EXERCISE PROMPT
Only the text of the records below belongs in the answer, copied exactly, with pictures omitted.

RECORDS FOR THIS EXERCISE
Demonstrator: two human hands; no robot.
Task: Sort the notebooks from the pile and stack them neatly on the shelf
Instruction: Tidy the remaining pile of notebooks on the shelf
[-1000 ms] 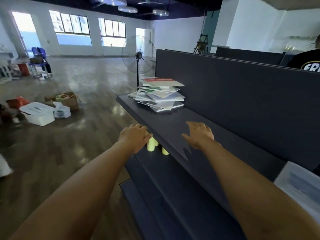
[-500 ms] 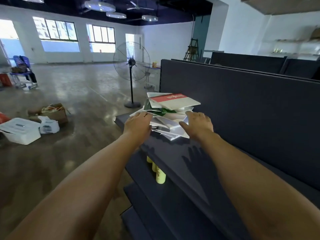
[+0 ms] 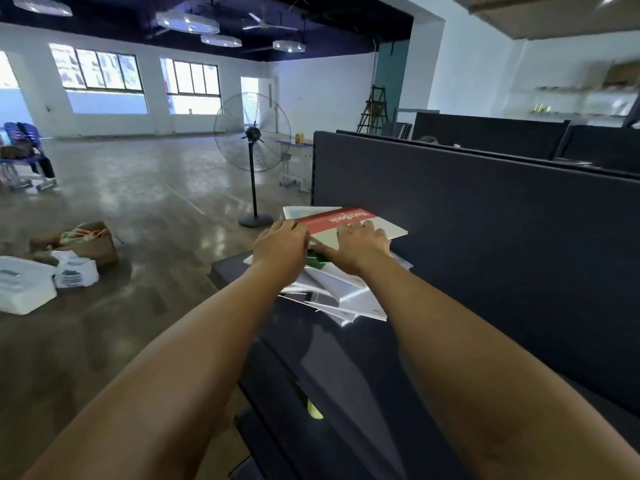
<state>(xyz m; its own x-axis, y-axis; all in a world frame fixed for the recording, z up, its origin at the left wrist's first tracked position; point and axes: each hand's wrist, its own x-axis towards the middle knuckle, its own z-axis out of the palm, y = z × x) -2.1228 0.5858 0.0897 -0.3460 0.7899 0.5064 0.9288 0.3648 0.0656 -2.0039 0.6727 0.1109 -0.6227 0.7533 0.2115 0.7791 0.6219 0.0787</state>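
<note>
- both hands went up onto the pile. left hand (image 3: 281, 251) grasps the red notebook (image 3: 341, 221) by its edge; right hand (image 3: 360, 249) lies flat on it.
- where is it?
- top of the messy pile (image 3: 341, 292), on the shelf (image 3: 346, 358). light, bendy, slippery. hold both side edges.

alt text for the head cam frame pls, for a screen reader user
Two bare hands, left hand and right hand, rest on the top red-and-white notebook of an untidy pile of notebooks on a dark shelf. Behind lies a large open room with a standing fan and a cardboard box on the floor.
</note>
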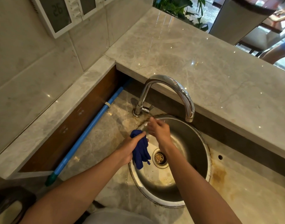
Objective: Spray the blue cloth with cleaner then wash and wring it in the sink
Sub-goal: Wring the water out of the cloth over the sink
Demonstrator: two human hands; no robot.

ANSWER BELOW
Demonstrator: two human hands; no robot.
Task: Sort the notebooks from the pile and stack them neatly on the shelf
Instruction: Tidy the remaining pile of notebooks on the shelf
[-1000 ms] 
[-500 ms] 
[+0 ms] 
<state>(xyz m; its own x-axis, y-axis; all in a world frame fixed for the recording, z up, its origin at the left wrist's first tracked position; point and axes: each hand's wrist, its own x-axis towards the middle knuckle, its own z-axis out of the palm, y = z × x) -2.1228 0.5858 0.0897 -0.3460 0.7899 0.5064 0.9288 0.3648 0.0656 -2.0039 0.6727 0.1109 -0.6227 0.7533 0.2115 0.7791 0.6219 0.0787</state>
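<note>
- both hands went up onto the pile. left hand (image 3: 281, 251) grasps the red notebook (image 3: 341, 221) by its edge; right hand (image 3: 360, 249) lies flat on it.
- where is it?
- top of the messy pile (image 3: 341, 292), on the shelf (image 3: 346, 358). light, bendy, slippery. hold both side edges.

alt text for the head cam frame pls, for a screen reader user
Two bare hands, left hand and right hand, rest on the top red-and-white notebook of an untidy pile of notebooks on a dark shelf. Behind lies a large open room with a standing fan and a cardboard box on the floor.
</note>
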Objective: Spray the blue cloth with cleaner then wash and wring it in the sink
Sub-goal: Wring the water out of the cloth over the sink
Demonstrator: two human hands; no robot.

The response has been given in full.